The most frequent one: to succumb to professorial mocking and start regurgitating academic biases. Students who lose their Christian salt in college often do so not because of their reason but because of their emotion: With biblical belief culturally unfashionable, they slide to what will preserve them from social excommunication. The milder form of surrender is to see the Bible as personally meaningful but irrelevant to public discussion. That’s also destructive to faith in Christ’s lordship.
The opposite extreme: begin a course disposed not to learn, even though the professor does have a lot to teach. That’s certainly true in STEM majors -- science, technology, engineering, math -- and in any field that requires learning of techniques. It’s partly true in the humanities and social sciences, although in some classes the propaganda percentage is high.
How, then, should Christian students prepare to be active but not belligerent in class discussions? (And, let’s be frank: Students who want to glorify God still do not want to be academic-suicide bombers stuck with scarlet Fs on their transcripts.) Here are seven pieces of advice:
1) Be willing to read not only books on the syllabus, but also books that offer opposing views. It’s hard to do double the reading, but the Christian life at Big U. will never be easy. Professors who are members of Cru’s Faculty Commons or advisers to campus Christian groups will probably be able to put you in contact with a Christian professor willing and able to recommend helpful books.
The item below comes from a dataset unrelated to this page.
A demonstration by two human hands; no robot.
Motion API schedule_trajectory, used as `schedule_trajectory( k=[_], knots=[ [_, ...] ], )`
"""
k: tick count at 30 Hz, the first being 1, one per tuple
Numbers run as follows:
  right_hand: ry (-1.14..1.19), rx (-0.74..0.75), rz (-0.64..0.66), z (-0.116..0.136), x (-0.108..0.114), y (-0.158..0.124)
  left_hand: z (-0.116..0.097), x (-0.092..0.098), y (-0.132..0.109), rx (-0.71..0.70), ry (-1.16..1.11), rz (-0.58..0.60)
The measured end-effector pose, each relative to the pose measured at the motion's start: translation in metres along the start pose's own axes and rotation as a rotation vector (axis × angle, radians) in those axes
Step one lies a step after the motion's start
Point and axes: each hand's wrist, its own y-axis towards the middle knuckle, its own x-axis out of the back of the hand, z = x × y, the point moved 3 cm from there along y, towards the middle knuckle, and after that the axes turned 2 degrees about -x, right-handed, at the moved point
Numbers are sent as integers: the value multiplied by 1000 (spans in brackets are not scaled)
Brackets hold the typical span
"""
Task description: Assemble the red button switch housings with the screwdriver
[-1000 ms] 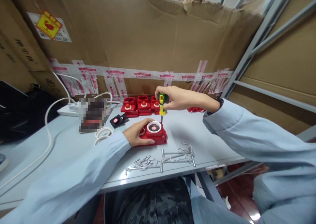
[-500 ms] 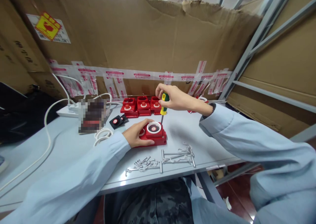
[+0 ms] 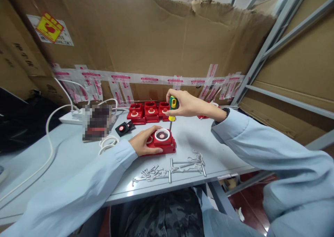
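My left hand [image 3: 144, 142] grips the left side of a red box [image 3: 167, 147] on the table, fingers behind it and thumb along its front. A white ring with a dark round centre sits on the box's top. Above it, my right hand [image 3: 180, 103] is closed around the green and yellow handle of a screwdriver [image 3: 172, 108]. The screwdriver stands nearly upright, its tip at the back right corner of the box; whether it meets a screw there I cannot tell.
Several red boxes [image 3: 152, 112] line the back of the table. Left of them lie black pieces [image 3: 124, 128], a white cable [image 3: 107, 142] and a power strip [image 3: 70, 118]. Loose screws [image 3: 151, 172] and metal T-shaped rods [image 3: 170, 171] lie near the front edge. A cardboard wall [image 3: 146, 38] stands behind.
My right hand's fingers have shifted around the screwdriver handle, and the handle has turned. My left hand and the red box have stayed in place.
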Motion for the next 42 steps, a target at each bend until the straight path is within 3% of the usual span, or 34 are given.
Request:
schedule_trajectory(
  k=[6,11,15,19,24,29,33,38,42],
  knots=[
    [127,-4,12,3,-4,0,-3,1,0,1,18,4],
    [61,-49,-105,-1,-2,-1,-3,1,0,3,26,9],
    [195,-29,-48,-2,-4,-2,-4,1,0,9,17,15],
    [143,-39,-146,-7,-5,-1,-4,1,0,19,21,9],
    [374,-10,-124,-14,-13,2,-1,0,0,35,-1,1],
    [244,-52,-225,-17,-11,0,-2,1,0,18,3,1],
    [281,-11,-120,-11,-9,-2,-4,1,0,20,4,7],
    [89,-78,-113,-2,1,-6,-5,2,0,6,9,1],
    [176,-60,8,1,1,-7,-4,1,0,9,6,5]
  ],
)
2) Bulwark your understanding of a Christian worldview with books that will prepare you generally. Here are two each from probably the best “accessible theology” writers of three recent generations: C.S. Lewis, “Mere Christianity” and “The Screwtape Letters;” Francis Schaeffer, “The God Who Is There and Escape from Reason;” Tim Keller, “The Reason for God” and “The Prodigal God.” Two new books that I’ll review at length when we have room: Alvin Plantinga’s “Knowledge and Christian Belief” and Michael Rota’s “Taking Pascal’s Wager.”
3) Learn about the major trends of academic thought within your majors. P&R Publishing is putting out “Faithful Learning” booklets: The list now includes Chemistry, Literature, Music, Philosophy, Political Science, and Sociology. Crossway has 11 “Student’s Guide” books (subjects include Psychology, Natural Sciences, History, Political Thought, and Art and Music) and a Christian Guides to the Classics series containing Leland Ryken’s expert analyses of major works. While not specifically Christian, the Intercollegiate Studies Institute’s 16 Guides to the Major Disciplines will help you understand some specific challenges in history, economics, literature, and other fields.
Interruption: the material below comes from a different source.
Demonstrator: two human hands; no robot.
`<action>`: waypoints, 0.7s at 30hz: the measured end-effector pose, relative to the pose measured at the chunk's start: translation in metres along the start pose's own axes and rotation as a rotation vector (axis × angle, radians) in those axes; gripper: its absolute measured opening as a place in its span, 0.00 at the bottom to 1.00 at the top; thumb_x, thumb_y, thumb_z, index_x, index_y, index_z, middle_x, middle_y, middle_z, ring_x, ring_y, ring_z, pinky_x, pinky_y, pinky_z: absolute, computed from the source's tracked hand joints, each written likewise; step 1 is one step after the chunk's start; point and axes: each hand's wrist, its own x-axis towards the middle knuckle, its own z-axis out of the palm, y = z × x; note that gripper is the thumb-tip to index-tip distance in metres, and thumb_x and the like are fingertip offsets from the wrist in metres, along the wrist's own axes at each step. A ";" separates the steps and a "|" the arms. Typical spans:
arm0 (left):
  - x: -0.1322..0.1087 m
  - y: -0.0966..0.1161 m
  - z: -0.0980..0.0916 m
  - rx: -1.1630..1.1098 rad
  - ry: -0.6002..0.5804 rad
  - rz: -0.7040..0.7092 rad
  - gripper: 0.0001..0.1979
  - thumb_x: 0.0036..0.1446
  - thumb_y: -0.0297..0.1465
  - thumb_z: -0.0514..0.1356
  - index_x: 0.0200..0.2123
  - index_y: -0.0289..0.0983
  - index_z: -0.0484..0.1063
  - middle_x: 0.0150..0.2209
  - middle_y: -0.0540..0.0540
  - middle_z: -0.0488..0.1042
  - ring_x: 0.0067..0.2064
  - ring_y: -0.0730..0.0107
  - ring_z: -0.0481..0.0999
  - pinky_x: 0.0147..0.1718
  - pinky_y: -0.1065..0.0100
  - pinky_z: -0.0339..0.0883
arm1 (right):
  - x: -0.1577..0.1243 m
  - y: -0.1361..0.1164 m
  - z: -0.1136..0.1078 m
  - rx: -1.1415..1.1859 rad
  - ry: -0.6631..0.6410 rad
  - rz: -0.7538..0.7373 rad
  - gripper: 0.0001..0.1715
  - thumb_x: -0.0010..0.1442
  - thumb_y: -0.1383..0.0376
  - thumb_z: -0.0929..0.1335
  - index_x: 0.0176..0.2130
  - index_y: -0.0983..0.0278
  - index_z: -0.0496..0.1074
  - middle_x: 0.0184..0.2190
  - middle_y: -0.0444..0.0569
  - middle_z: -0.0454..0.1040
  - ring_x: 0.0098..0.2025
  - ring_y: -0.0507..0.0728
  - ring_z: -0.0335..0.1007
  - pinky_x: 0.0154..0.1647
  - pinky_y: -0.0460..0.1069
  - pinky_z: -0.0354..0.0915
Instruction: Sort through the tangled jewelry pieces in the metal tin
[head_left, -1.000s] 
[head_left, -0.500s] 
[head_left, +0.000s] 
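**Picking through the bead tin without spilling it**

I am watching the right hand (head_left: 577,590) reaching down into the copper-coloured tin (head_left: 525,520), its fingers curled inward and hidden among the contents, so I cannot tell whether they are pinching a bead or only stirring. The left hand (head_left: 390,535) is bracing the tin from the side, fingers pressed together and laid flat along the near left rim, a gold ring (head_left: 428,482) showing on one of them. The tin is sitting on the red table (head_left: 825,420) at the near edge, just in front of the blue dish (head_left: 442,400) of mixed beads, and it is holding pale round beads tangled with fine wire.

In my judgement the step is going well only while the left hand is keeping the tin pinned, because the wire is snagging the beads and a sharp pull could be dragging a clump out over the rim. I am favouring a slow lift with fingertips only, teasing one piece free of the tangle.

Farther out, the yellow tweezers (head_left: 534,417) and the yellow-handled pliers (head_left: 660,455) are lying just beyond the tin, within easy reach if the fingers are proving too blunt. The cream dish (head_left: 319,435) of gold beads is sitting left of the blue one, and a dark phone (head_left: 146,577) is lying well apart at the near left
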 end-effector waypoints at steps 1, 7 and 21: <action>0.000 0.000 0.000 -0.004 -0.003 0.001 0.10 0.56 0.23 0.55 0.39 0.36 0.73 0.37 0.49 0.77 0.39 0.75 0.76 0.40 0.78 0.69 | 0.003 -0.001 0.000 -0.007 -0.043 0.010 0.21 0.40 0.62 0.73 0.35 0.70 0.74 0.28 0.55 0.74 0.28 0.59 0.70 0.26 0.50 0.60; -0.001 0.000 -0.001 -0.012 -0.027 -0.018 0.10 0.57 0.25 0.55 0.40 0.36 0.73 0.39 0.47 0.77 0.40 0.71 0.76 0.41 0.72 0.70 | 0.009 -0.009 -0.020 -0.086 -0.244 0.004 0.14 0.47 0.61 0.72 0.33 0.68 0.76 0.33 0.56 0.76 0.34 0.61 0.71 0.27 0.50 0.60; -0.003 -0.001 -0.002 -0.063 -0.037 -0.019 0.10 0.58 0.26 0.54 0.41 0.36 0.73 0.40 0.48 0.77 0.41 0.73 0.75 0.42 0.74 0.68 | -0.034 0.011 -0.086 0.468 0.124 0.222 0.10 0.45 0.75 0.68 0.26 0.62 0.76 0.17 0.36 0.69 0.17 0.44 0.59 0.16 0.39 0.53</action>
4) Once you’ve done basic reading, visit a liberal professor during his office hours. Tell him where you’re coming from intellectually and why you have questions about his approach, but be a legitimate seeker after dialogue rather than an arrogant know-it-all, especially because you still know very little. You’ll become a human being in his eyes. You may broaden his perspective.
5) Those visits will help you learn which liberal professors tolerate challenge. Some who have taught a pet course many times before will enjoy a student who can make the classroom livelier. Ask thoughtful questions. Good news: Some professors on the left still distinguish between teaching and preaching.
6) Bad news: Some Marxists, feminists, and other “-ists” are totalitarians who get pleasure out of making omelets by cracking student eggs. As a student you’re in a position of weakness, so discretion in this instance may be valorous: Don’t take the course. If you have no alternative, hold on to all your papers and essay tests, and -- when confronting totalitarians -- tape what goes on in the classroom or in professor/student conferences. If you can’t win internally, you might be able to apply external pressure through conservative journalists.
7) One final bit of preparation: If you get into an exchange with a professor and find yourself not knowing how to respond, you can always stall for time (and the opportunity to arrange your thoughts) by asking him one of these four questions: What do you mean by that? Where do you get your information? How do you know you’re right? What happens if you’re wrong?